CPU times: user 7min 35s, sys: 2.88 s, total: 7min 38s
Wall time: 7min 48s

In [236]:
from IPython.display import HTML
HTML("""
<video width="960" height="540" controls>
  <source src="{0}">
</video>
""".format("project_output.mp4"))


Out[236]:

Discussion

For the detection of vehicles, three main features were used: spatial binned features, color histograms and histogram of oriented gradients. Combined, these features provide a good amount of information for whether a car is there such as the colors, spatial location of pixels, edges of the car. These features were combined to give a feature vector of 2580 dimensions.

This was one of the main challenges I faced: the curse of dimensionality. I first used all of these dimensions with a LinearSVC() but it did not yield great results, so I turned to a SVM and tried different kernels. However, this took hours to train because of the dimensionality of the data and the number of samples (> 10,000). To resolve this issue, I used PCA to reduce the dimensionality of the data and kept only 25 components that explained the majority of the variance in the data. This reduced significantly the training time, the dimensionality but still gave great results (over 99% on the testing set).

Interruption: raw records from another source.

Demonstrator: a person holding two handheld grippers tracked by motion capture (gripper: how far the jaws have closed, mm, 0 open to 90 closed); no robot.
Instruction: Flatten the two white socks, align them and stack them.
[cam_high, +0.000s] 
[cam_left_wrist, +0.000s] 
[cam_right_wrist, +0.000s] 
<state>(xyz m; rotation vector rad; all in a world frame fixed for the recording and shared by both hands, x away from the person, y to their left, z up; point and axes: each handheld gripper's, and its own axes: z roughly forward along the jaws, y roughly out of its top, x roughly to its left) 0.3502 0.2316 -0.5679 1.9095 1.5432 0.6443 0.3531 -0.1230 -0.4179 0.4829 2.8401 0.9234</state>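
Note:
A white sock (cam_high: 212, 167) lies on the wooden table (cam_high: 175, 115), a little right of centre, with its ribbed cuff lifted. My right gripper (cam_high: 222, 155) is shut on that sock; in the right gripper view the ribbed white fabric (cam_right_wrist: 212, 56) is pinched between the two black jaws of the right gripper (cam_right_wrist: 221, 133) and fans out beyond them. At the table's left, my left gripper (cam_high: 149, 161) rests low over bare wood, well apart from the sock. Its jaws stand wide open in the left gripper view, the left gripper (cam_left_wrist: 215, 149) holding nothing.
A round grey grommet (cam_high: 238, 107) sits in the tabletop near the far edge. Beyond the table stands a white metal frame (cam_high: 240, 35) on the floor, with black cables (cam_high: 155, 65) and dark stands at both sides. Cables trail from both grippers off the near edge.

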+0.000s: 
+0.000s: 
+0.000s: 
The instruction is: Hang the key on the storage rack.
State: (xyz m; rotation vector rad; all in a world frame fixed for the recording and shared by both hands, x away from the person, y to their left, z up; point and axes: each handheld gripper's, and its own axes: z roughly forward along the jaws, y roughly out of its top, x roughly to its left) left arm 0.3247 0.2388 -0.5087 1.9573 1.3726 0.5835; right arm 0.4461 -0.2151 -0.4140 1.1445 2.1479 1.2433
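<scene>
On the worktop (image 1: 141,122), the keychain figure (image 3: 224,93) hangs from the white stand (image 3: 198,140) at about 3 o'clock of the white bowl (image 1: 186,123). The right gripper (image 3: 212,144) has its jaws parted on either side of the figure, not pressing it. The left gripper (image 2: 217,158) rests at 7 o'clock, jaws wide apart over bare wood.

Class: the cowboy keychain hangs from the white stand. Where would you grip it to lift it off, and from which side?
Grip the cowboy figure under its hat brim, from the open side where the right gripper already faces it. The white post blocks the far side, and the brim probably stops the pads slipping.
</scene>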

After selecting the right features and tuning the model, I had to use images from the camera feed of the car and look for car images using a sliding window technique. The difficult part of this section is to account for obstacles, obstructed images, various sizes of car images. To deal with this, I searched regions where cars appear smaller with a smaller window size, and vice-versa for locations where the car appears larger (but now with a bigger window size).

For future improvements, I have to come up with a method to seperate 2 cars when they overlap or obstruct one another. As of now, it will count it as a single detection with a big bounding box covering both cars. I also have issues with detecting fully cars when they are obstructed. This would be addressed by training on a larger dataset and augmenting the data to account for all the environmental effects on the car visually.